▶ _EXERCISE_
Up to and including the line that contains "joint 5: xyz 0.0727", return every line from the start of the data, unchanged.

━━━ GIVEN INFORMATION

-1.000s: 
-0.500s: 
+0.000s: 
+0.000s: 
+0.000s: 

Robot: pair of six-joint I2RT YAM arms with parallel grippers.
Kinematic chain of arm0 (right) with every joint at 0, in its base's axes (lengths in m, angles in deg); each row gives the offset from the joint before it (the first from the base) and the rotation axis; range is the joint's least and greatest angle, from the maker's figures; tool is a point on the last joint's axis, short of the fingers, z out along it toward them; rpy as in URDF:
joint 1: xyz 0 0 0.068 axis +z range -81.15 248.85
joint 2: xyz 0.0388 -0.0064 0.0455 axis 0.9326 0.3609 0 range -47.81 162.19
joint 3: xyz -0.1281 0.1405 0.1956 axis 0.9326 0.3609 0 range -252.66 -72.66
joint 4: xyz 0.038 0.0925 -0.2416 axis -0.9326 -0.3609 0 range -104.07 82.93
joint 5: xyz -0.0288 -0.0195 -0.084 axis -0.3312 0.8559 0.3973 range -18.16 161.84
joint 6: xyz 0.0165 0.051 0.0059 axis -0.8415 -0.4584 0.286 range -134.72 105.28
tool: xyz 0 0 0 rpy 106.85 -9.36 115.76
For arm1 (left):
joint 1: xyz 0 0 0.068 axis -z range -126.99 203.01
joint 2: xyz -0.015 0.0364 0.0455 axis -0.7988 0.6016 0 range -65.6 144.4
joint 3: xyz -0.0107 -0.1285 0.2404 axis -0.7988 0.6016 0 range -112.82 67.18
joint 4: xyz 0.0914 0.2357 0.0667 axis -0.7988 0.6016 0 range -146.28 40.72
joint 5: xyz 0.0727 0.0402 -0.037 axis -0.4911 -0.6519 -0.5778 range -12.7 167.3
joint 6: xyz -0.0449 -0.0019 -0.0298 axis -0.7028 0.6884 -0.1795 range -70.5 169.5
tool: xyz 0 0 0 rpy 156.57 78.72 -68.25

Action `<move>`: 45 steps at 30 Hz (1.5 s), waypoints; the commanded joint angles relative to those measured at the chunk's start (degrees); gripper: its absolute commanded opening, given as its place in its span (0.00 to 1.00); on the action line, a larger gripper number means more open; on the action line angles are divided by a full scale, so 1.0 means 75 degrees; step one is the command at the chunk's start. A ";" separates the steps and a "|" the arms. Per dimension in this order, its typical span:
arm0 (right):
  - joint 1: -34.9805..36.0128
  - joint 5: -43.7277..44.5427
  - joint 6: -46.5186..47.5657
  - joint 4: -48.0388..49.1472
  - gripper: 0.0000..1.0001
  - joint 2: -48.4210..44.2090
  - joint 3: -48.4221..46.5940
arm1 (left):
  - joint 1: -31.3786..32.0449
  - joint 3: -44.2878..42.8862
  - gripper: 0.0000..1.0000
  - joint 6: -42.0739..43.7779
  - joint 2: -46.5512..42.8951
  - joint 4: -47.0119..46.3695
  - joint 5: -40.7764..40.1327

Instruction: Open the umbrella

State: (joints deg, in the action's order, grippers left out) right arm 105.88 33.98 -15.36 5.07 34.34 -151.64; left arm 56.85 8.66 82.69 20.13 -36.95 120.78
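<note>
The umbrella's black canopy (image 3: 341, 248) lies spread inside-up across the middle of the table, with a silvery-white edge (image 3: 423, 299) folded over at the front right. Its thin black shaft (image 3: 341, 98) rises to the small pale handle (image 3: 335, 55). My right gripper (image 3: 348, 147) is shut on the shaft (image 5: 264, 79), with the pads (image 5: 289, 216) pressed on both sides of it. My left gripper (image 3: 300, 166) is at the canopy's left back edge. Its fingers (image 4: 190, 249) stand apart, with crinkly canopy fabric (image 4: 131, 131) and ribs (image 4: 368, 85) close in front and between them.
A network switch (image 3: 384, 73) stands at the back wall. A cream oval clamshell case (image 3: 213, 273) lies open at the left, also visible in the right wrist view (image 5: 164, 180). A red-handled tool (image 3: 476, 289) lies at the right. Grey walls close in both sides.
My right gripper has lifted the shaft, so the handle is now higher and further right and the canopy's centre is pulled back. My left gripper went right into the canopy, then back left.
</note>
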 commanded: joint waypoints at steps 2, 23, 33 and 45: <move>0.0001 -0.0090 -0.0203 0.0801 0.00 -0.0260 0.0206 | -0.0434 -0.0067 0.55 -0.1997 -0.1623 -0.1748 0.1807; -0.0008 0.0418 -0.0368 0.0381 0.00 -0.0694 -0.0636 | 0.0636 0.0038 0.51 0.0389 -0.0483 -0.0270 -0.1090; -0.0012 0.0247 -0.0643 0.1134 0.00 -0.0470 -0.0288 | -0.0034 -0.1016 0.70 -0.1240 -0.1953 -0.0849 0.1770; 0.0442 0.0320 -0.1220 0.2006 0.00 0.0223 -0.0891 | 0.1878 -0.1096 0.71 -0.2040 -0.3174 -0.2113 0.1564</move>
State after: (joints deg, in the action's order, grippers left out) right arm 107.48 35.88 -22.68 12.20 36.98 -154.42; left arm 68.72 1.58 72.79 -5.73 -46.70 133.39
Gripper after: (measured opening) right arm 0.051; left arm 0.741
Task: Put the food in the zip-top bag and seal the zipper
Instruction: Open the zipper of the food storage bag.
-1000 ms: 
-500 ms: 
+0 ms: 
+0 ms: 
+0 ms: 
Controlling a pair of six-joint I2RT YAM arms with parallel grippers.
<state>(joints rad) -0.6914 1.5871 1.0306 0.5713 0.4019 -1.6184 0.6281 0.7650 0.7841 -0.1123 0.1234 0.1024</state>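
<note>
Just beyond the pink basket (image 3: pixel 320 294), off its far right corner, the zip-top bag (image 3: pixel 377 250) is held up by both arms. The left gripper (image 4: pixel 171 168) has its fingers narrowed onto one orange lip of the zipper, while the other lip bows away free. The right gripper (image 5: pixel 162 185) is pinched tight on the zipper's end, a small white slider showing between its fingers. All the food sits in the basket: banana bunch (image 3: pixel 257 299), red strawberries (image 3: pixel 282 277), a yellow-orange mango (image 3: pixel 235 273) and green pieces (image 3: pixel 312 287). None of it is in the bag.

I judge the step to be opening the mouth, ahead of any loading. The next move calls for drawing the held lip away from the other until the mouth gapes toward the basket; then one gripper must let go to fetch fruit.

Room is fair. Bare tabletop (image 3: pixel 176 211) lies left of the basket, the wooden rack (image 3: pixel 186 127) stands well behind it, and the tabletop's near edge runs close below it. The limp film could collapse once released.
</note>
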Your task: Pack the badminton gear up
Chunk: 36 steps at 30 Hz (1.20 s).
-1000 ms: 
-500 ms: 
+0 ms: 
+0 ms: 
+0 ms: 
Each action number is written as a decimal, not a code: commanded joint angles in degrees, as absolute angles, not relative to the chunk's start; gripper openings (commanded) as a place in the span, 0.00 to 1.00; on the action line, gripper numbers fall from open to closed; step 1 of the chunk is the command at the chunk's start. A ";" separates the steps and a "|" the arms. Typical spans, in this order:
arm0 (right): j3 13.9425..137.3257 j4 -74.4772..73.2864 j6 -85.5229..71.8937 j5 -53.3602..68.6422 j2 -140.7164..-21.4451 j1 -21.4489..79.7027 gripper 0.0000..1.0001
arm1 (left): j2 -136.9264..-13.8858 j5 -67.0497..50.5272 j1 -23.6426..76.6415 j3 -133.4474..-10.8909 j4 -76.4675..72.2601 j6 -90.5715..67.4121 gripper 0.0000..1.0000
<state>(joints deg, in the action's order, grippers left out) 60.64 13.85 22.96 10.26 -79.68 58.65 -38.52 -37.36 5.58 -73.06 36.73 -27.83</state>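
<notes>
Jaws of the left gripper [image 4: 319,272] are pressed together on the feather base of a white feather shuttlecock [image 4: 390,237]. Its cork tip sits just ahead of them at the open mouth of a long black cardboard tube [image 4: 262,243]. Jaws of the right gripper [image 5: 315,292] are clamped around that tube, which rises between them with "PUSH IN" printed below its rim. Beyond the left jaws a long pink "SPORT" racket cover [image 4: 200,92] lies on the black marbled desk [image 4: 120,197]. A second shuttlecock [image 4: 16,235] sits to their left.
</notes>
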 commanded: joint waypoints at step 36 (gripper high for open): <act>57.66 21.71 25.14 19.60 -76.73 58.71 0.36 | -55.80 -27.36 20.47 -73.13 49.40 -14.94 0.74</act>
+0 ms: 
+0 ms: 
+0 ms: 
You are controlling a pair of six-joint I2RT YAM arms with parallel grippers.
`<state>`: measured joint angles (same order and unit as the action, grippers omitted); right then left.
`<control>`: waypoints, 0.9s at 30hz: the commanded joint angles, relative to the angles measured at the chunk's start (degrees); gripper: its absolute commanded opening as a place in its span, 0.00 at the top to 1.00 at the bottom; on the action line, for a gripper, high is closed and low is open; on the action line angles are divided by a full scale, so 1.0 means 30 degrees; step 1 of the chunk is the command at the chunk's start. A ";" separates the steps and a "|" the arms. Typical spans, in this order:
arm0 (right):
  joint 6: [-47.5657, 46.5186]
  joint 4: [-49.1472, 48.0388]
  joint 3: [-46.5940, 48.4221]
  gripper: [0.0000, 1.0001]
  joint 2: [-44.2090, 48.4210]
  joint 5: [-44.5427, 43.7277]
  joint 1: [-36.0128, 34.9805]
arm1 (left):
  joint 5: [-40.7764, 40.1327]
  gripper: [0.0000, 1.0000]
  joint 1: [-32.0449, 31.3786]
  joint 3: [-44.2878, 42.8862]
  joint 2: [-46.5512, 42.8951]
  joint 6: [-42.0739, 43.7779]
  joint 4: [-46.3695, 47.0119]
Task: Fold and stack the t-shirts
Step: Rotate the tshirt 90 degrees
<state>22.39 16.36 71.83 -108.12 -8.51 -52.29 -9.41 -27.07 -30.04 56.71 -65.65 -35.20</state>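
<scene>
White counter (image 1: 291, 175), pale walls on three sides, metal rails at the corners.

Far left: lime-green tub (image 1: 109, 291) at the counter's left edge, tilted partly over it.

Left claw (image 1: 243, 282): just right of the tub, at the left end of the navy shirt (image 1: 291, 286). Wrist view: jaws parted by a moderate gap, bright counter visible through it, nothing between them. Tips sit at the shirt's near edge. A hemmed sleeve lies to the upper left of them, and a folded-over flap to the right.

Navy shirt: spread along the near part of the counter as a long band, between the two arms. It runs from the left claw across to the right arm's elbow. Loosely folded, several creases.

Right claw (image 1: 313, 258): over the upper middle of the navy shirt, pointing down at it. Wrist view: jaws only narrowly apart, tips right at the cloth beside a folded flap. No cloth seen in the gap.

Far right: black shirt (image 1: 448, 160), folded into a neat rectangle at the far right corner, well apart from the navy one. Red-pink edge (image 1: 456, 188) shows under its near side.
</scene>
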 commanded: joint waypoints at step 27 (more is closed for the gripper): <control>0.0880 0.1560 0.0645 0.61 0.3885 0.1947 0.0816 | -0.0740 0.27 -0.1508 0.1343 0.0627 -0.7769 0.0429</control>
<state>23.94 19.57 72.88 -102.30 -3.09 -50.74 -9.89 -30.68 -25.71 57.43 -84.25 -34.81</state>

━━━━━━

▶ _TASK OUTPUT_
-1.000s: 
-0.500s: 
+0.000s: 
+0.000s: 
+0.000s: 

Robot: pair of six-joint I2RT YAM arms with parallel grippers.
Kinematic chain of arm0 (right) with every joint at 0, in its base's axes (lengths in m, angles in deg); each row gives the offset from the joint before it (the first from the base) and the rotation axis; range is the joint's least and greatest angle, from the maker's figures; tool is a point on the last joint's axis, short of the fingers, z out along it toward them; rpy as in URDF:
joint 1: xyz 0 0 0.068 axis +z range -81.15 248.85
joint 2: xyz 0.0388 -0.0064 0.0455 axis 0.9326 0.3609 0 range -47.81 162.19
joint 3: xyz -0.1281 0.1405 0.1956 axis 0.9326 0.3609 0 range -252.66 -72.66
joint 4: xyz 0.038 0.0925 -0.2416 axis -0.9326 -0.3609 0 range -104.07 82.93
joint 5: xyz -0.0288 -0.0195 -0.084 axis -0.3312 0.8559 0.3973 range -18.16 161.84
joint 6: xyz 0.0165 0.051 0.0059 axis -0.8415 -0.4584 0.286 range -134.72 105.28
tool: xyz 0 0 0 rpy 106.85 -9.36 115.76
For arm1 (left):
joint 1: xyz 0 0 0.068 axis -z range -126.99 203.01
joint 2: xyz -0.015 0.0364 0.0455 axis -0.7988 0.6016 0 range -65.6 144.4
joint 3: xyz -0.0107 -0.1285 0.2404 axis -0.7988 0.6016 0 range -112.82 67.18
joint 4: xyz 0.0914 0.2357 0.0667 axis -0.7988 0.6016 0 range -146.28 40.72
joint 5: xyz 0.0727 0.0402 -0.037 axis -0.4911 -0.6519 -0.5778 range -12.7 167.3

Work on the exercise is finished.